◆ **Action item**
Once the line holding "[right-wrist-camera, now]" is found in the entries below, transcribe exactly every line up to and including the one holding "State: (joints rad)", but leave out the pictures.
[Opening Source data section]
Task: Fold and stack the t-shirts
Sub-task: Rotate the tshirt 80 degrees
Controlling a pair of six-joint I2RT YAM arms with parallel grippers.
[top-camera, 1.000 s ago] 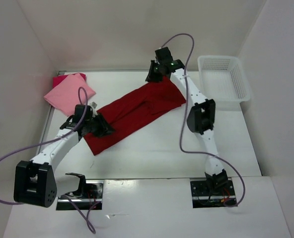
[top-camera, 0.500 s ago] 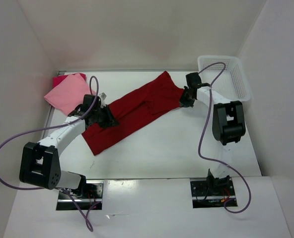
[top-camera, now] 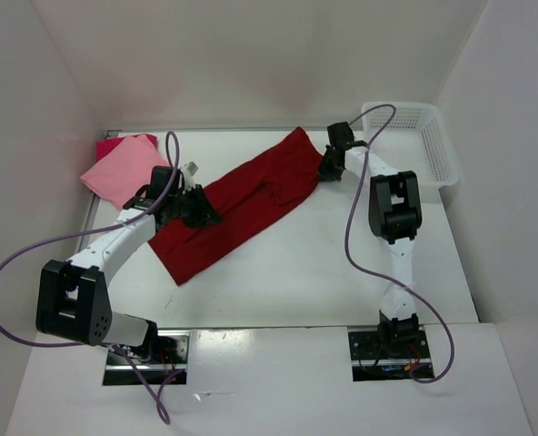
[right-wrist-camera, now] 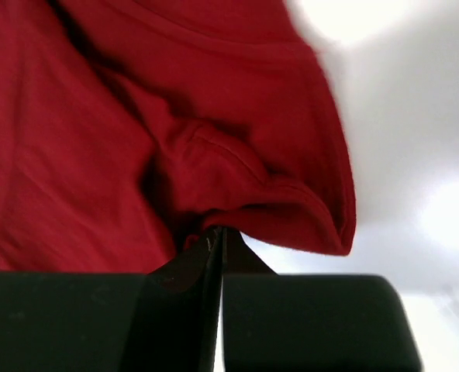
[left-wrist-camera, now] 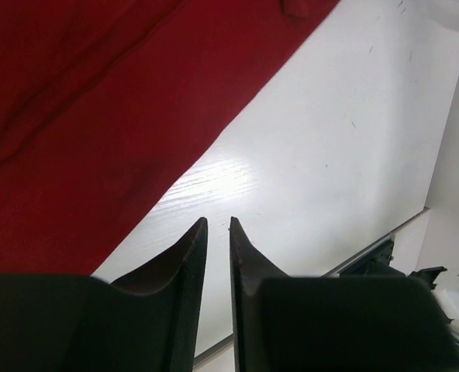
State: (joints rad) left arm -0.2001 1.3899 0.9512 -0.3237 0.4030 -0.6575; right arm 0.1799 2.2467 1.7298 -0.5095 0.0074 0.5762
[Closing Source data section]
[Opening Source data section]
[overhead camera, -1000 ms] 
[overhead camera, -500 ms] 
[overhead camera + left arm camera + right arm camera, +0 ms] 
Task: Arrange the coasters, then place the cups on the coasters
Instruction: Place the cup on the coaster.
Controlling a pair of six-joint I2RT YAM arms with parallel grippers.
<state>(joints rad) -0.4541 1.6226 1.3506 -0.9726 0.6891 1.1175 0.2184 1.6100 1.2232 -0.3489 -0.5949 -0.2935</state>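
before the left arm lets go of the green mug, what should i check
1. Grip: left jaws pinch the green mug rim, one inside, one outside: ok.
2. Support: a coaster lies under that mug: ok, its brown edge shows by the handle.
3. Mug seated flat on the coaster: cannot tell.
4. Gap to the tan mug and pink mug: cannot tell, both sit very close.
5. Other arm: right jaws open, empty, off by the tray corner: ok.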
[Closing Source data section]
◆ **Exercise result**
[right-wrist-camera, now] 
[left-wrist-camera, now] 
State: (joints rad) left arm -0.2001 1.3899 0.9512 -0.3237 0.4030 -0.6575; right arm 0.1799 2.2467 1.7298 -0.5095 0.0074 0.5762

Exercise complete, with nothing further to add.